We all want to be in good physical health. But unfortunately, due to costly gym memberships, that may be unattainable to a lot of people.  It doesn’t have to be though. In fact, there are many beneficial exercises you can do from home all for FREE. Here are 5 of them.

Push-ups

Push-ups are a good form of exercise

Push-ups are a simple and effective way of building strength. Doing push-ups can provide us with a host of benefits. Such as:

An increase in your testosterone

Although our testosterone levels drop as we age, exhibiting extraordinarily low levels can be harmful to us. In fact, having low testosterone levels have been linked to lower levels of energy, depression, and even an increased risk of osteoporosis.

Is Low Testosterone Dangerous to Your Health? (healthline.com)

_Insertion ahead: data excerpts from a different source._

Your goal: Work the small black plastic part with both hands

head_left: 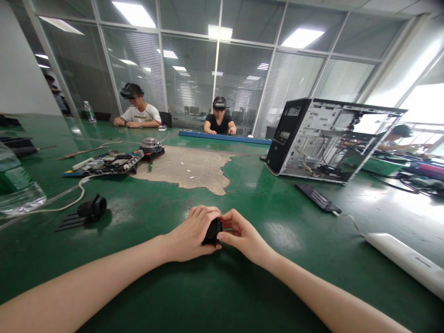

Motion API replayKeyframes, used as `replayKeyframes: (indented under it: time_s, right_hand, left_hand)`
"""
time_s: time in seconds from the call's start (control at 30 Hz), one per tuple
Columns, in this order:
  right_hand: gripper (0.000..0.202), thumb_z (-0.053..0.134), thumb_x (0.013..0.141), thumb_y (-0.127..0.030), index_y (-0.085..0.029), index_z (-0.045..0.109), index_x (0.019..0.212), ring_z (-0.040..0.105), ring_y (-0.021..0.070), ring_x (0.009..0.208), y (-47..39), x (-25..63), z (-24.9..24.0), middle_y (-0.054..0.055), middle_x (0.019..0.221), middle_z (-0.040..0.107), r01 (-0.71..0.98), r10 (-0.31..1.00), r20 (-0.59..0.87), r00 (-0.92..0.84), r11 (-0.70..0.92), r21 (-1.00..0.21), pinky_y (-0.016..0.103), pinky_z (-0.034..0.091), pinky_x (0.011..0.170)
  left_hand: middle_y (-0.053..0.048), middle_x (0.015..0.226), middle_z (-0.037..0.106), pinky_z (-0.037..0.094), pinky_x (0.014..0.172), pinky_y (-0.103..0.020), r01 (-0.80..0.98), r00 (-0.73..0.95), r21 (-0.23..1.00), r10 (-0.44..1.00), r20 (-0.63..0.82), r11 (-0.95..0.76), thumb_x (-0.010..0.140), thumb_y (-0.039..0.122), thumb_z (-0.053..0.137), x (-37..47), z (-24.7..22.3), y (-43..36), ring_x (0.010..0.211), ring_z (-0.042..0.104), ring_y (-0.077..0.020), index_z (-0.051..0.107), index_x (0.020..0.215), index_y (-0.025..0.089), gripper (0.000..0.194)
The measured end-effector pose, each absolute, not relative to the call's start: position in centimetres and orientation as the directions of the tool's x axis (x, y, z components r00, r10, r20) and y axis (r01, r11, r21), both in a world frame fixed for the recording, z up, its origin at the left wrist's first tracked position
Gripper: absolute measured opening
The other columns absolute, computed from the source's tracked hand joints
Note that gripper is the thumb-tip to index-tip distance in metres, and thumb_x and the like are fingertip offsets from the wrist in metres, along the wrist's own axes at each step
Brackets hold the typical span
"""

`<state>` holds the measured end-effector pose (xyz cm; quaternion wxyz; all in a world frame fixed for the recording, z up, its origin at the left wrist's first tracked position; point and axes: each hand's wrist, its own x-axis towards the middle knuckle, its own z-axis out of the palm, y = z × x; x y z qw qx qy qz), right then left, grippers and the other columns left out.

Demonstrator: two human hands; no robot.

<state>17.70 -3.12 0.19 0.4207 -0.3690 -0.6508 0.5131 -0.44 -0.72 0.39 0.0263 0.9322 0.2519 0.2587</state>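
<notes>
A small black part (211,232) is held between my two hands, low over the green table (274,296). My left hand (192,233) wraps round it from the left, with the fingers over its top and the thumb below. From the right, my right hand (243,233) grips its right edge between thumb and fingers. What the part is cannot be made out, as my left hand covers much of it. To the left, a black bracket-like piece (92,210) with prongs lies on the table.
An open computer case (319,141) stands at the right, near a dark flat adapter (318,198) and a white power strip (405,263). A circuit board (107,163), a metal cooler (151,145) and a bottle (17,180) are left. Two people sit across; another is far right.
</notes>
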Motion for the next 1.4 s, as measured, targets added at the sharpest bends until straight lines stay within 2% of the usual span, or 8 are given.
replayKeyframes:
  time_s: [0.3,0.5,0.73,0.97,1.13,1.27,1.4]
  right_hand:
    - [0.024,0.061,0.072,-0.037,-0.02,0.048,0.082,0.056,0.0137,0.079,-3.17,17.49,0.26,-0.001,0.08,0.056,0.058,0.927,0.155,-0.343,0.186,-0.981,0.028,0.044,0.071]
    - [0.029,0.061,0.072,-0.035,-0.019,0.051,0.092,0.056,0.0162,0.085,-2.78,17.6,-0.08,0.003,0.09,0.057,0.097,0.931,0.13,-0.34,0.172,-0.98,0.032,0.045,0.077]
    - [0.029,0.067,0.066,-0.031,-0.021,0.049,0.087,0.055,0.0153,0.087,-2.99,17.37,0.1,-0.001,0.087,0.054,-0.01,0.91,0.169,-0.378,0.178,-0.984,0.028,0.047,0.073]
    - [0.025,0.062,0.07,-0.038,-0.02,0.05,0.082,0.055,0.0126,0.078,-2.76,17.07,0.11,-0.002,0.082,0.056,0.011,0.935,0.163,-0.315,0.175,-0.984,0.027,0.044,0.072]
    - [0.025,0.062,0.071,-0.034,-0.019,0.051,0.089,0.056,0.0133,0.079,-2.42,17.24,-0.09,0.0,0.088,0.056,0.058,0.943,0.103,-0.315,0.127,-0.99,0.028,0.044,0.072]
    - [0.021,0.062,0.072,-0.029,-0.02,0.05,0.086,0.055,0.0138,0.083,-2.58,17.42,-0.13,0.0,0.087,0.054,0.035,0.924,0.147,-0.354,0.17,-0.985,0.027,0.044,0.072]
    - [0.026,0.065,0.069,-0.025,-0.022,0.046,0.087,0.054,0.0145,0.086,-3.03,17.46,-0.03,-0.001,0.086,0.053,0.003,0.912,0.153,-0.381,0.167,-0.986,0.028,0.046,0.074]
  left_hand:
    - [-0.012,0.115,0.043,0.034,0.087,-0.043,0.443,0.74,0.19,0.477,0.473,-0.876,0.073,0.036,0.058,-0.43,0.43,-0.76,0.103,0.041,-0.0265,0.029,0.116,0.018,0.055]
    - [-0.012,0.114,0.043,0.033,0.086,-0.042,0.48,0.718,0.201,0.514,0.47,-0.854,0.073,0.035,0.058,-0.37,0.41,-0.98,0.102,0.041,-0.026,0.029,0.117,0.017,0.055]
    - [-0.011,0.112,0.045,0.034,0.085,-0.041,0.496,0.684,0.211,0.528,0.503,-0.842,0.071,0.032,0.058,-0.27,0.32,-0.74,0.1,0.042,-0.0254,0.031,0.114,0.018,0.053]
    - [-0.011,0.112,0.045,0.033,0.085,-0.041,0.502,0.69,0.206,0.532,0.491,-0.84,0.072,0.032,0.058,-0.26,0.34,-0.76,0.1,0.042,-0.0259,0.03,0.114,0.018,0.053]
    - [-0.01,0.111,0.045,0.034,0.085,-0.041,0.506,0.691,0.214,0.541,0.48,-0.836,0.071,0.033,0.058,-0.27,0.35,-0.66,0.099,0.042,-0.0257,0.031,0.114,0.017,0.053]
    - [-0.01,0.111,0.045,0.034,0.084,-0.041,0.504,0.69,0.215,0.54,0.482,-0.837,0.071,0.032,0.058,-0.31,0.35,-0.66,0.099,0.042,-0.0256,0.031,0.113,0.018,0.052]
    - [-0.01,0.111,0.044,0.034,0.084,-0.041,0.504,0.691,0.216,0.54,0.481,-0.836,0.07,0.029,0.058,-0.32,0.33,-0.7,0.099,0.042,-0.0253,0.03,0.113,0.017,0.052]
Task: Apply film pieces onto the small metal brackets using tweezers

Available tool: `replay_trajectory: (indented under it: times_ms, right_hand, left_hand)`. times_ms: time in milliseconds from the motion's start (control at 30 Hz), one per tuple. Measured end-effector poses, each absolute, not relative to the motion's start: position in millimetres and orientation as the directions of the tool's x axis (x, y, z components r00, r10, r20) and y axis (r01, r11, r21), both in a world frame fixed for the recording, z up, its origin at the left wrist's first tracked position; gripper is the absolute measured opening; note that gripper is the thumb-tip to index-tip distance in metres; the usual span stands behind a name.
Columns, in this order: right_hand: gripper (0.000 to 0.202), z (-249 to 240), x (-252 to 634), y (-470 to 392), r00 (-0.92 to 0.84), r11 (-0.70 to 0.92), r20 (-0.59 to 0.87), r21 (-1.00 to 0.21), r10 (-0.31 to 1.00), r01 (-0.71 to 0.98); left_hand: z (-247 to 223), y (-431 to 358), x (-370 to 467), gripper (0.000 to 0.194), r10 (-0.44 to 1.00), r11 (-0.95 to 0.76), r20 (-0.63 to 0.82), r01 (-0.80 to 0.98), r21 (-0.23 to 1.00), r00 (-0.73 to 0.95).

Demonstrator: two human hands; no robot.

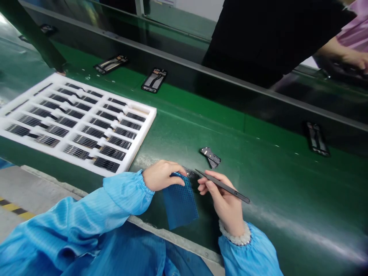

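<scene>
My left hand [166, 176] reaches in from the left, thumb and forefinger closed on a small dark phone part [189, 173] whose far end is partly lost behind the fingers. Directly beneath it lies a blue sheet [181, 205] with rows of small holes. Black tweezers [227, 186] sit in my right hand [225, 199], held like a pen, their tip pointing left close to the dark part. Whether the tip touches it I cannot tell. Just beyond the hands, two small black plastic pieces [211, 157] lie crossed on the green bench.
A white foam tray [152, 117] with rows of black flex strips stands at left. Opened phone bodies [154, 80] lie along the far green strip, another phone body [317, 138] at right. A metal rail runs behind. Across the bench, a person's arm [342, 55] shows.
</scene>
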State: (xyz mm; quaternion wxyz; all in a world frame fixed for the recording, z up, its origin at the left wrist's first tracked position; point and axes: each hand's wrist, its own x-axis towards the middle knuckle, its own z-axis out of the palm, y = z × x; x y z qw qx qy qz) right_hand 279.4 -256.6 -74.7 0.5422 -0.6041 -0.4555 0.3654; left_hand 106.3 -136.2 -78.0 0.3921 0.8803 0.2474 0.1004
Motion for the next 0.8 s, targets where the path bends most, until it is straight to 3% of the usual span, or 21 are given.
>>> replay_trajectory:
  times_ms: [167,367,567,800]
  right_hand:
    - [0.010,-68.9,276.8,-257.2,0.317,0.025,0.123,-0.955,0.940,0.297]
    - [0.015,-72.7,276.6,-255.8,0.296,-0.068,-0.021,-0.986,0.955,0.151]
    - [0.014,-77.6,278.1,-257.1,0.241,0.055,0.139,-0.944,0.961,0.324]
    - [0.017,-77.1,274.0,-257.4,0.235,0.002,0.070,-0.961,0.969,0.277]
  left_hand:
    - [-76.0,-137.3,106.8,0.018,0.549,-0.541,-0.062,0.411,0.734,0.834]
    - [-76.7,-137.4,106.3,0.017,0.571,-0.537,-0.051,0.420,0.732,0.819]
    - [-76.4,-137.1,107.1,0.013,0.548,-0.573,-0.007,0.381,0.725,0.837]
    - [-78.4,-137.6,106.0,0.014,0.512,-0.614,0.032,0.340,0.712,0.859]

Fortunately, certain exercises can help boost our testosterone levels.  Resistance exercises in particular. This means that by doing push-ups, we can naturally increase our testosterone levels within as little as 30 seconds.

Push-Ups’ Effect on Testosterone (livestrong.com)

Improved cardiovascular health

It turns out, that our risk of cardiovascular disease may be related to the ease with which we can perform push-ups.  A study showed that those who were able to complete 40 or more push-ups had a 96% lower risk of cardiovascular disease than those who could only do 10 or fewer.

How Doing Pushups Can Improve Your Heart Health (healthline.com)

Planks

Plank exercise

Planks are a great way to strengthen your core in a very time-efficient manner. I personally do them for up to 1 minute at a time.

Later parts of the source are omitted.